For each line below with the word "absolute", write out a copy.

* Material provided *
──────

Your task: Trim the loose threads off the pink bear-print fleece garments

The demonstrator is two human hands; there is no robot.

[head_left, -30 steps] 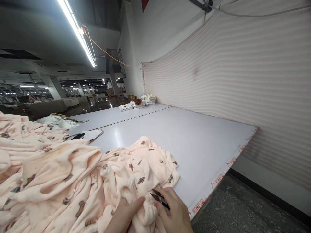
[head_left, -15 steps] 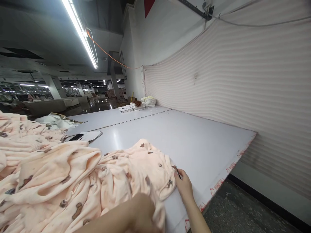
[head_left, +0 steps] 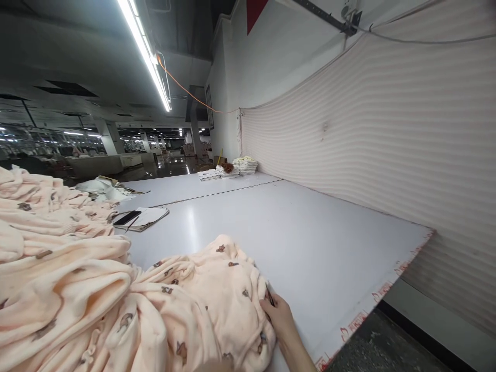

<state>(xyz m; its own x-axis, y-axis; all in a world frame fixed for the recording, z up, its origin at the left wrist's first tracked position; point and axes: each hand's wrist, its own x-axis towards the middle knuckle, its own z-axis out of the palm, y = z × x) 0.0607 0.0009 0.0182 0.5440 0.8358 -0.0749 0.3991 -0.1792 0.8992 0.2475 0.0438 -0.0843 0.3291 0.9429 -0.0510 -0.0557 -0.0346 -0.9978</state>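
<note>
Right hand [head_left: 279, 316] is at the right edge of the cloth [head_left: 228, 292], fingers curled around what look like dark snips [head_left: 270, 298], mostly hidden in the grip. Fingertips seem to touch the cloth too, but can't tell if they're pinching it. Left hand [head_left: 213, 366] is just a blurry bit at the near edge, so no clue what it's holding.

Step-wise, I'd call this working along the edge of the cloth with the tool kept in the palm. Next move, imo, calls for a sure hold on that edge and the blade tips kept clear of the plush.

Cloth is pale peach, soft and fluffy looking, with little brown and grey prints dotted about. It's bunched on the near left of the table [head_left: 318, 248], flatter toward the right hand, and runs into a bigger rumpled heap [head_left: 65, 279] on the left.
</note>
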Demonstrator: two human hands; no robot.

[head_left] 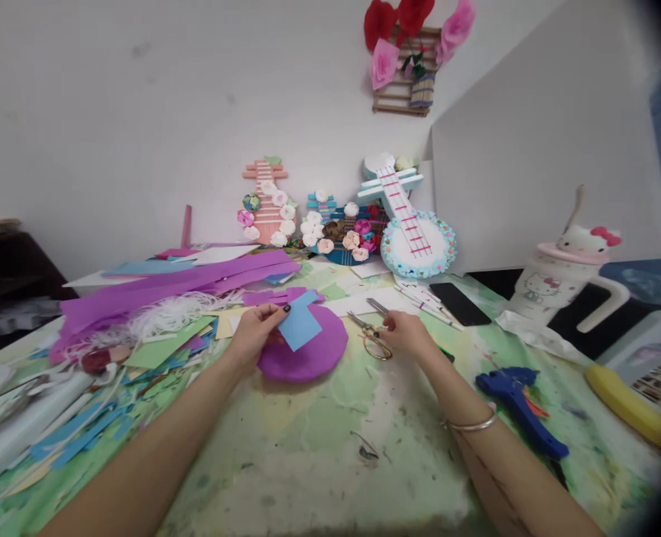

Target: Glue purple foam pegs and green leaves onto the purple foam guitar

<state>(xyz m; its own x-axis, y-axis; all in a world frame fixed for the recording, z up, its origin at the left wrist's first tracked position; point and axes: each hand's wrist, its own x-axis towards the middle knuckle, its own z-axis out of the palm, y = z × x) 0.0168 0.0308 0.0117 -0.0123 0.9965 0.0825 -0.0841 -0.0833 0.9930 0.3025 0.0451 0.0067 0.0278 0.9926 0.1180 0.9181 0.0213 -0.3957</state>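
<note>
Paper is what your left hand [255,328] holds: a light blue paper piece [300,324], pinched by its left edge between thumb and fingertips, in a narrow grip. The piece is tilted and hangs just over the purple disc [313,356], which lies flat on the table [319,455] near the middle. Part of the disc is covered by the blue piece and by your hand.

Your right hand [406,332] rests low on the table to the right of the disc, with its fingers curled onto the gold handles of the scissors [371,332]. The blades point away from you. You cannot tell from here whether your fingers pass through the loops. A thin bracelet [473,425] sits on that wrist.

To your left lies a heap of long purple strips [168,287], with white shreds and blue and green offcuts below them. To your right a blue glue gun [518,399] lies on the table, well apart from the scissors, and a black phone [459,302] lies farther back. A white cat-themed cup [559,283] stands at the right, in front of a leaning white board [548,149]. Two guitar-shaped crafts [412,224] with paper flowers stand against the wall.
</note>
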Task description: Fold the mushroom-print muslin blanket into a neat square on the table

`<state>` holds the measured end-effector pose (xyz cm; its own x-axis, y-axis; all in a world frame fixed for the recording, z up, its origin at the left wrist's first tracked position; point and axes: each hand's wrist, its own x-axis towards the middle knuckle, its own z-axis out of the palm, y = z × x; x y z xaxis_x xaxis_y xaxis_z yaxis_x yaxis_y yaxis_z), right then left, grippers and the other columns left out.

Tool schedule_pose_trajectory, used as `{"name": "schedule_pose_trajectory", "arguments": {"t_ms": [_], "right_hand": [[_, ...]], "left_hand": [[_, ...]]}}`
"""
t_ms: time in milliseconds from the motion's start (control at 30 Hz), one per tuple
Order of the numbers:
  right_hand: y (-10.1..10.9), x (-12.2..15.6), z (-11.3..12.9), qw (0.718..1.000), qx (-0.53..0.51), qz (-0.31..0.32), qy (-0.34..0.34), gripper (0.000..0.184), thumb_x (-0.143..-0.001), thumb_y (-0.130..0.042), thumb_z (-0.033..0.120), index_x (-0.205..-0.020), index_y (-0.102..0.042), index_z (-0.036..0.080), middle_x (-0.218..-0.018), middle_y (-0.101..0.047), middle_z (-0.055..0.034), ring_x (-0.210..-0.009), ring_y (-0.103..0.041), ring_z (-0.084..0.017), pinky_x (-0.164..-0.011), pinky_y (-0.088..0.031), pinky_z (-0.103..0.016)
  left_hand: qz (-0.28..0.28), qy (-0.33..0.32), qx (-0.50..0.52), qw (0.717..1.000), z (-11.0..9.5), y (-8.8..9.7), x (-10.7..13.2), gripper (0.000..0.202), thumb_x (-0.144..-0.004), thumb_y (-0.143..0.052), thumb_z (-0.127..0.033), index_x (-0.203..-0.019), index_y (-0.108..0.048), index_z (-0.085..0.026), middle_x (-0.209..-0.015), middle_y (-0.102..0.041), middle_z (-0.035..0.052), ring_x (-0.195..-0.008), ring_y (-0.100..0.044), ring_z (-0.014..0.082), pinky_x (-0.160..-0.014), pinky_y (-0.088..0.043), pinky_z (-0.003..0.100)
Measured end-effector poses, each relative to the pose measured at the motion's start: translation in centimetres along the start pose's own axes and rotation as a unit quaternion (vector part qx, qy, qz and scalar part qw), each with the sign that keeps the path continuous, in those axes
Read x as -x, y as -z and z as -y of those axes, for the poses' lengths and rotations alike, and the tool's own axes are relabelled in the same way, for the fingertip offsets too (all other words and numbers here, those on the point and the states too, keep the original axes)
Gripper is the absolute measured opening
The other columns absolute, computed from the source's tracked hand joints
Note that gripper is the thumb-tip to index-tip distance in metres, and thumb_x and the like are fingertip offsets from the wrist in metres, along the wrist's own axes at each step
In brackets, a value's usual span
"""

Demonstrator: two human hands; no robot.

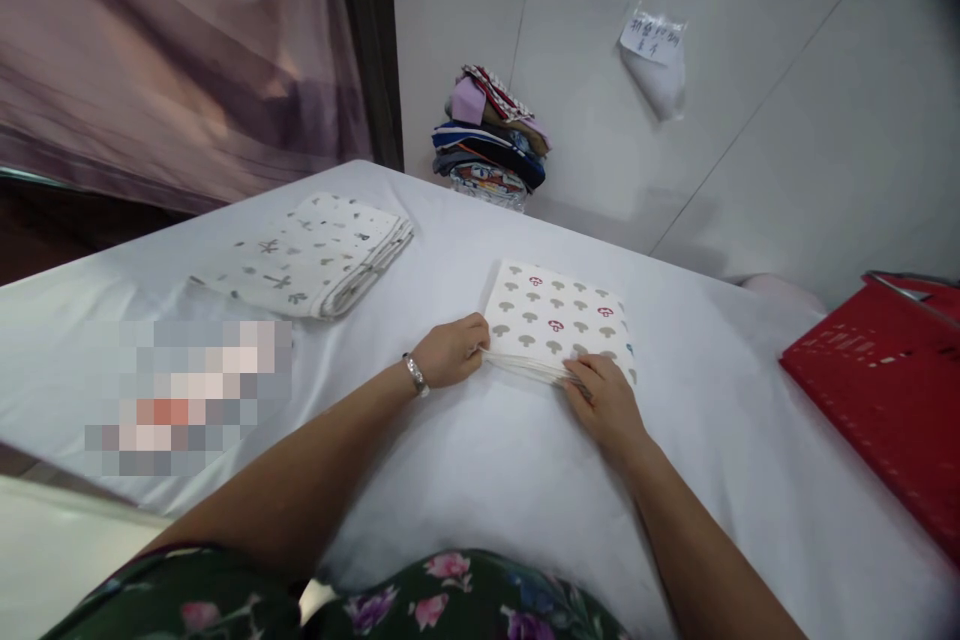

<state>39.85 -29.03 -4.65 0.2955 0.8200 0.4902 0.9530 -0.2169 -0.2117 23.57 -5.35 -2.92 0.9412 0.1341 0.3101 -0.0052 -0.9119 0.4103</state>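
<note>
A folded white cloth with a mushroom print (559, 320) lies on the white-covered table (465, 460) in front of me. My left hand (450, 350) pinches the cloth's near left corner, fingers closed on its edge; a silver bracelet is on that wrist. My right hand (604, 400) rests on the near right edge of the cloth, fingers curled over the layered folds.
Another folded white cloth with a grey pattern (319, 255) lies to the left. A stack of colourful folded fabrics (491, 140) stands by the wall at the back. A red plastic basket (885, 380) sits at the right. A paper note (651, 40) hangs on the wall.
</note>
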Motion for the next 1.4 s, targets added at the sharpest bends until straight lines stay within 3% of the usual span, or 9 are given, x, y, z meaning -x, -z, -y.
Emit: {"name": "schedule_pose_trajectory", "arguments": {"t_ms": [267, 500, 633, 867, 967, 1033, 1167, 1300, 1400], "right_hand": [[-0.1, 0.0, 0.0, 1.0, 0.009, 0.008, 0.002, 0.026, -0.087, -0.047, 0.03, -0.108, -0.061, 0.022, -0.097, -0.059, -0.0086, -0.088, -0.054, -0.022, -0.075, -0.045, -0.036], [-0.2, -0.2, 0.2, 1.0, 0.013, -0.007, 0.005, 0.023, -0.089, -0.045, 0.024, -0.104, -0.062, 0.022, -0.096, -0.06, -0.0076, -0.087, -0.054, -0.02, -0.076, -0.044, -0.035], [-0.3, -0.3, 0.5, 1.0, 0.016, 0.005, 0.002, 0.021, -0.088, -0.046, 0.023, -0.1, -0.064, 0.023, -0.094, -0.06, -0.0068, -0.084, -0.053, -0.019, -0.074, -0.044, -0.034], [-0.3, -0.6, 0.7, 1.0, 0.014, 0.004, -0.013, 0.018, -0.086, -0.05, 0.02, -0.095, -0.065, 0.023, -0.09, -0.059, -0.005, -0.082, -0.051, -0.017, -0.072, -0.041, -0.031], [-0.4, -0.6, 0.8, 1.0, 0.009, 0.009, -0.026, 0.017, -0.085, -0.051, 0.018, -0.094, -0.065, 0.022, -0.089, -0.058, -0.0043, -0.081, -0.05, -0.017, -0.071, -0.04, -0.03], [-0.5, -0.6, 0.8, 1.0, 0.002, 0.01, -0.028, 0.017, -0.084, -0.051, 0.018, -0.093, -0.065, 0.022, -0.089, -0.058, -0.0044, -0.081, -0.05, -0.017, -0.072, -0.04, -0.03], [-0.5, -0.5, 1.1, 0.999, -0.017, 0.019, -0.036, 0.019, -0.084, -0.051, 0.018, -0.095, -0.066, 0.023, -0.091, -0.059, -0.0053, -0.083, -0.052, -0.018, -0.075, -0.04, -0.033], [0.7, -1.3, 0.9, 0.992, -0.086, 0.036, -0.081, 0.019, -0.083, -0.052, 0.021, -0.095, -0.066, 0.023, -0.096, -0.061, -0.0046, -0.089, -0.055, -0.018, -0.08, -0.043, -0.032], [2.1, -2.3, -0.3, 0.988, -0.098, 0.02, -0.121, 0.027, -0.088, -0.043, 0.029, -0.107, -0.062, 0.022, -0.116, -0.057, -0.0067, -0.108, -0.051, -0.019, -0.091, -0.04, -0.031]], "left_hand": [[0.026, 0.017, -0.073, 0.997, -0.1, -0.4, -0.1, 0.021, -0.071, -0.052, -0.02, -0.092, -0.051, -0.022, -0.111, -0.053, 0.003, -0.072, -0.056, 0.0134, -0.058, -0.042, 0.026], [-0.051, -0.019, -0.123, 0.991, 0.7, -0.4, -0.3, 0.016, -0.077, -0.046, -0.015, -0.09, -0.052, -0.022, -0.108, -0.056, 0.0041, -0.083, -0.057, 0.0157, -0.062, -0.043, 0.026], [-0.002, 0.011, -0.105, 0.994, 1.3, -0.7, -0.3, 0.014, -0.077, -0.046, -0.017, -0.087, -0.054, -0.023, -0.104, -0.058, 0.0007, -0.074, -0.058, 0.0132, -0.057, -0.041, 0.024], [-0.014, 0.035, -0.065, 0.997, 0.7, 0.0, -0.1, 0.012, -0.078, -0.05, -0.026, -0.084, -0.06, -0.023, -0.096, -0.06, -0.0003, -0.063, -0.056, 0.0104, -0.057, -0.043, 0.024], [-0.09, 0.006, -0.079, 0.993, 0.0, -0.2, -0.5, 0.021, -0.085, -0.045, -0.033, -0.082, -0.062, -0.021, -0.092, -0.061, 0.0038, -0.079, -0.059, 0.0162, -0.069, -0.047, 0.03], [-0.132, -0.038, -0.099, 0.986, -0.5, -1.0, -1.0, 0.026, -0.087, -0.043, -0.034, -0.097, -0.062, -0.019, -0.104, -0.061, 0.0084, -0.098, -0.056, 0.021, -0.084, -0.045, 0.036], [-0.069, -0.104, -0.144, 0.982, -0.9, -3.5, -1.4, 0.052, -0.086, -0.043, -0.047, -0.129, -0.044, -0.017, -0.136, -0.044, 0.012, -0.127, -0.036, 0.0265, -0.102, -0.032, 0.045], [-0.026, -0.093, -0.164, 0.982, -0.1, -5.1, -1.2, 0.065, -0.085, -0.039, -0.056, -0.136, -0.035, -0.016, -0.141, -0.037, 0.0122, -0.132, -0.031, 0.0256, -0.105, -0.028, 0.045], [-0.03, -0.094, -0.166, 0.981, 0.5, -5.3, -1.0, 0.065, -0.086, -0.038, -0.055, -0.137, -0.032, -0.017, -0.143, -0.034, 0.0112, -0.133, -0.028, 0.025, -0.106, -0.027, 0.045]]}}
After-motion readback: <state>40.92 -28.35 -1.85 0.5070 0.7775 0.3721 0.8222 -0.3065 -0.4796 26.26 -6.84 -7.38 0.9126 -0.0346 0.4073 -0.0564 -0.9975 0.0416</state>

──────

* Reply to the task *
Gripper is the absolute measured opening
The other columns absolute, computed from the source's tracked hand joints

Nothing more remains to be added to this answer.